The katabatic squall hit them with sudden violence, screaming down from the heights to the south of them, streaking the water with spray and curling the seas into sharp, vicious waves in the time it takes to draw breath. The air at sea level in the fiord had been warmed for hours by the unclouded sun. Rising in an increasing mass, this air was replaced by cold air sliding down from its contact with the ice and snow of the mountain tops to spread out over the water as a squall, catching the ships unprepared.

Melusine
's fore topgallant mast, already weighed down by the wreckage of the main topmast and its spars, carried away and crashed to leeward. But the chapelled spanker, hauled to windward by Hill's men, spun the sloop and her prize, while
Nimrod
's sails filled and tended to drive both ships forward so that their range increased from their tormentor.

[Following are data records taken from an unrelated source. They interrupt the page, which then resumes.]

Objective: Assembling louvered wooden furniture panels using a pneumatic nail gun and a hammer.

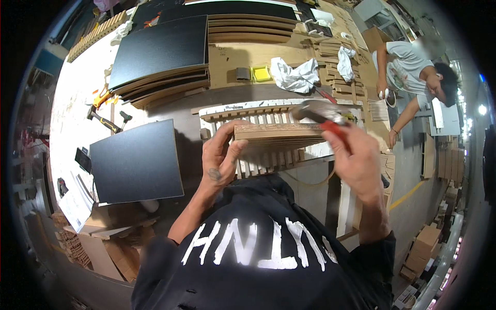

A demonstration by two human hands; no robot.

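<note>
My left hand [219, 155] grips the left end of a wooden board [279, 131], thumb toward me and fingers behind. Its long edge faces up, and several thin layers or slats show along its near side. In my right hand [356, 157] is a hammer with a red handle [333, 129]. The hammer's metal head [316, 111] is blurred and appears just above the far edge of the board, toward its right end; I cannot tell if they touch. Beneath the board lies a white slotted rack [253, 166] with rows of strips.
Black panels [160, 49] are stacked at the far left; a single black panel [137, 163] lies nearer. Another hammer [103, 120] rests on the left table. Beyond the rack are a white cloth [294, 74] and a yellow tray [261, 74]. A co-worker [413, 72] leans in at the right.
</note>
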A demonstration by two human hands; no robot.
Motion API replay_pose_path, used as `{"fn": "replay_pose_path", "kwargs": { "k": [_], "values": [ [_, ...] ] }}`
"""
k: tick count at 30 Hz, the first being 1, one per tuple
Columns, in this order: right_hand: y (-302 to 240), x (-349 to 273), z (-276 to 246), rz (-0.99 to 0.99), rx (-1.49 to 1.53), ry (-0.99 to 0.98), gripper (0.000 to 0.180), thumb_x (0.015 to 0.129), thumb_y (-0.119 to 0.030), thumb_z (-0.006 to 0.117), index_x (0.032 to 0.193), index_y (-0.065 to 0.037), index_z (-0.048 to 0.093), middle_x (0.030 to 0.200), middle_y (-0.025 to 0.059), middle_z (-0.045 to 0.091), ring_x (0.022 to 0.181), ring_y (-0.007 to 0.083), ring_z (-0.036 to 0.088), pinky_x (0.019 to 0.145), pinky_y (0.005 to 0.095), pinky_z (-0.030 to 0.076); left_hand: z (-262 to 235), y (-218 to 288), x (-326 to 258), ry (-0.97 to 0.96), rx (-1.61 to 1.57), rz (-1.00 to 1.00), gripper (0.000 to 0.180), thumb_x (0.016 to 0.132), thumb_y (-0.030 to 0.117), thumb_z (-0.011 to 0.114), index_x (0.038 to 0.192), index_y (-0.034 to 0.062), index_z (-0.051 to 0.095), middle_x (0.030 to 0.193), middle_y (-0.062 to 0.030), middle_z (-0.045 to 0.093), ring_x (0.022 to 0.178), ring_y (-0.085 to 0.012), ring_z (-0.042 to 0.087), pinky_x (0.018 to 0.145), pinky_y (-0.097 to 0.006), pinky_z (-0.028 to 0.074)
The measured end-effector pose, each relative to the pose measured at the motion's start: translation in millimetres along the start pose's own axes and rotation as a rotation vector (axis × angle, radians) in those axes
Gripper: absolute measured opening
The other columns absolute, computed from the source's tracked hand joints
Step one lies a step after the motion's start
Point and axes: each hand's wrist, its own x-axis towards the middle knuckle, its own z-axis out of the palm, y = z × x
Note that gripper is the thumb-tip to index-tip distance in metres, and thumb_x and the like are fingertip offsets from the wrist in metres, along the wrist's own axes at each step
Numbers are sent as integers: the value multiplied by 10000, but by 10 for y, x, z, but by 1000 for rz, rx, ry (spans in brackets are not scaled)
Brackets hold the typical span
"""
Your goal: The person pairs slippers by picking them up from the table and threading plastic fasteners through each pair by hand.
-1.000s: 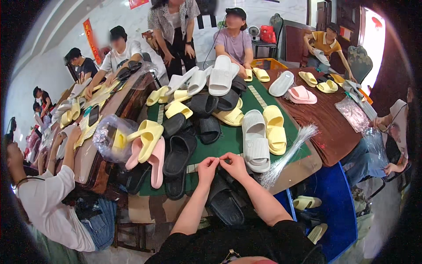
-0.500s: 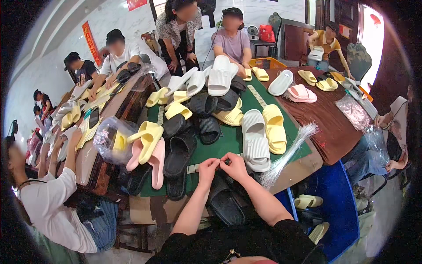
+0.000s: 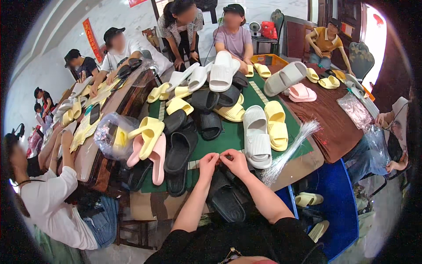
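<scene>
My left hand (image 3: 208, 165) and right hand (image 3: 235, 162) meet near the middle of the frame, fingertips almost touching. On each the fingers are bent in toward the thumb; I can't tell how tightly they close, or whether something thin is between them. Just below, in the lower middle of the frame, a black slipper (image 3: 226, 202) lies between my forearms, its upper end partly hidden by my hands.

Beyond my fingertips stretches the green surface (image 3: 232, 141). Right of my right hand is a grey slipper (image 3: 258, 152), with a yellow slipper (image 3: 277, 132) just beside it, and a bundle of pale strands (image 3: 290, 147) fans out to their right. Left of my left hand lies a large black slipper (image 3: 180, 149); next to it, a pink slipper (image 3: 157, 165) is partly covered by another, pale yellow one (image 3: 151, 136). A clear plastic bag (image 3: 105, 141) sits farther left. At the lower right of the frame stands a blue bin (image 3: 336, 198), with slippers inside it.
</scene>
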Motion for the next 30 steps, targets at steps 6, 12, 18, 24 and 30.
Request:
{"fn": "replay_pose_path", "kwargs": {
  "k": [6,12,18,24,30],
  "values": [
    [4,3,-10,23,-6,-11,132,830,-116,696,914,-15,693,808,56,636,693,113,612,618,242,483,24,42,-23,-19,-50,3,162,913,171,623,967,22,657,813,9,642,713,-77,574,642,-218,449],
    [46,-10,21,12,55,45,139,834,-117,687,928,-15,688,788,44,627,648,98,573,583,235,457,50,93,-44,-30,-83,-4,133,927,159,600,959,38,646,786,16,625,696,-62,564,627,-202,438],
    [26,14,14,104,-7,23,160,827,-157,677,899,-14,664,778,79,666,664,155,622,621,280,501,41,107,-39,-3,-88,8,149,919,160,612,989,33,644,816,15,635,704,-58,562,639,-200,441],
    [89,7,38,55,5,54,167,831,-166,674,909,-18,661,795,93,670,672,175,633,622,295,505,46,83,-18,-74,27,39,159,898,131,634,1008,21,665,817,22,640,692,-46,527,625,-195,416],
    [45,0,27,92,14,15,171,830,-175,674,899,-21,654,740,78,655,628,146,610,597,283,489,63,62,-38,-14,-32,25,116,887,112,645,957,22,667,801,28,630,677,-45,509,615,-193,405]
  ]
}}
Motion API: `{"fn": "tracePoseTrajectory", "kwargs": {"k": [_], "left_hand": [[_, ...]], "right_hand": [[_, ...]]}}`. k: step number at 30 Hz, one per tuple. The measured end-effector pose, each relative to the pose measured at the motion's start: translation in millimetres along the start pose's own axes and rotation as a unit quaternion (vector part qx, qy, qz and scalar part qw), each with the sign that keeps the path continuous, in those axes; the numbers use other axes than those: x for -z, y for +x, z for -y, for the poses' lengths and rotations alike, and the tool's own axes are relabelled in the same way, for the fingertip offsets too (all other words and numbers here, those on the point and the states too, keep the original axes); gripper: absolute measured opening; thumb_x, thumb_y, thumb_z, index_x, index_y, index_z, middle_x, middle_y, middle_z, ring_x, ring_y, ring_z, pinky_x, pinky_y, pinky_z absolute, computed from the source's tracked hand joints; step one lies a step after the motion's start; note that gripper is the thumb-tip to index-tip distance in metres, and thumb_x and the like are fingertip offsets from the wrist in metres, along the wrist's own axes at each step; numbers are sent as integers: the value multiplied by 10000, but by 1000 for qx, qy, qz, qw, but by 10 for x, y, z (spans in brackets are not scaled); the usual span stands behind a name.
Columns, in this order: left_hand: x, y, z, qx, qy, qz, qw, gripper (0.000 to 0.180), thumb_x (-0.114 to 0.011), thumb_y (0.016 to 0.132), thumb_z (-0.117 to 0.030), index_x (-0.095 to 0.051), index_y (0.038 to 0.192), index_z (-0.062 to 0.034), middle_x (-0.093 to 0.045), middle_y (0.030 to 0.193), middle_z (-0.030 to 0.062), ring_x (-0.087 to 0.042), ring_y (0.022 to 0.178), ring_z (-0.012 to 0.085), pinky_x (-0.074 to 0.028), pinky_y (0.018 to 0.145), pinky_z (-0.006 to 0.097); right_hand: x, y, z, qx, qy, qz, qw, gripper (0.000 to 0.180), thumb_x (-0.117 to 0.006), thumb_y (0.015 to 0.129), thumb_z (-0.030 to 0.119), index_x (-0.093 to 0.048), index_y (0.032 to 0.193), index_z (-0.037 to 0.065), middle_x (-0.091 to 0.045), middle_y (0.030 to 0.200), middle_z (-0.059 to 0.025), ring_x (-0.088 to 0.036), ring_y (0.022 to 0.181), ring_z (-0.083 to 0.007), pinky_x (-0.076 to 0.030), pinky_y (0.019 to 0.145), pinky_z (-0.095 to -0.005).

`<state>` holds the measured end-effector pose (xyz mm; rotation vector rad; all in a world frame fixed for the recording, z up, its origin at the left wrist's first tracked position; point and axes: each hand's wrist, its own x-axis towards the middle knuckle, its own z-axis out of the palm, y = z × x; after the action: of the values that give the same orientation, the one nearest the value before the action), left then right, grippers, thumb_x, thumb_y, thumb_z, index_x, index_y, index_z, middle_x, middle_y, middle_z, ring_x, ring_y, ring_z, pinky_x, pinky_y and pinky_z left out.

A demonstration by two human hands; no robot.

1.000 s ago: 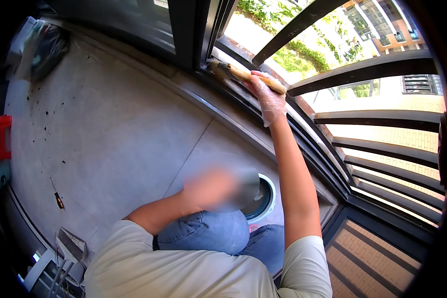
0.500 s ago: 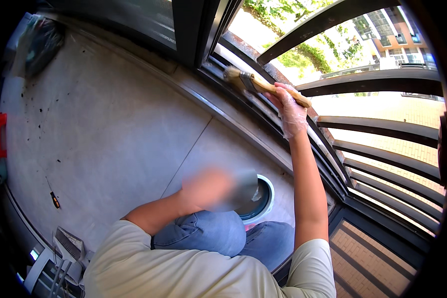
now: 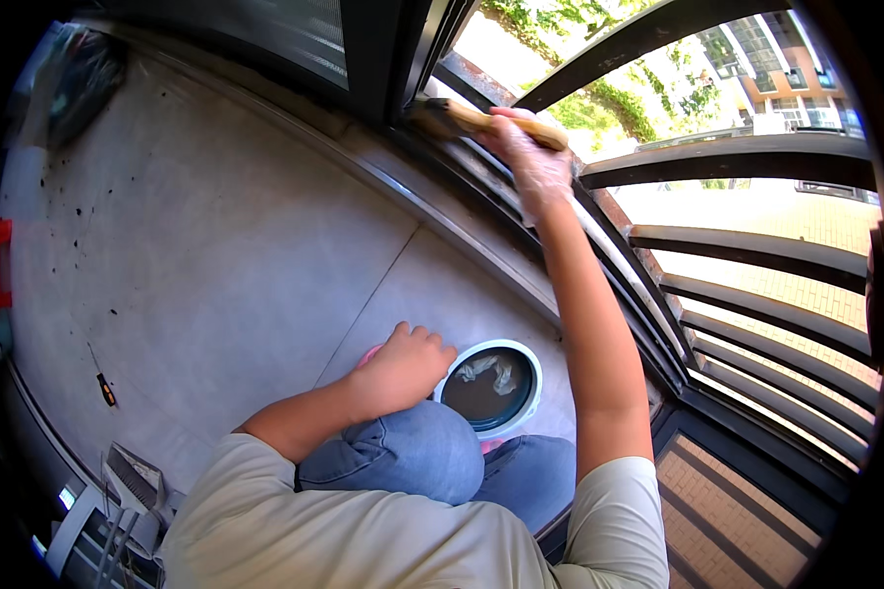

But it was a momentary advantage for, hove to, the
Requin
increased her leeway until the strain on her own tophamper proved too much. Already damaged by
Melusine
's gunfire, her wounded foremast went by the board. Dragged head to wind and with her backed main yards now assisting her leeward drift,
Requin
presented her stern to Drinkwater and he was not slow to appreciate his change of fortune. A
quick glance at
Nimrod
's sails and he saw immediately that he might swiftly reverse their turning moment and bring
Melusine
's battered larboard broadside to bear on that exposed stern.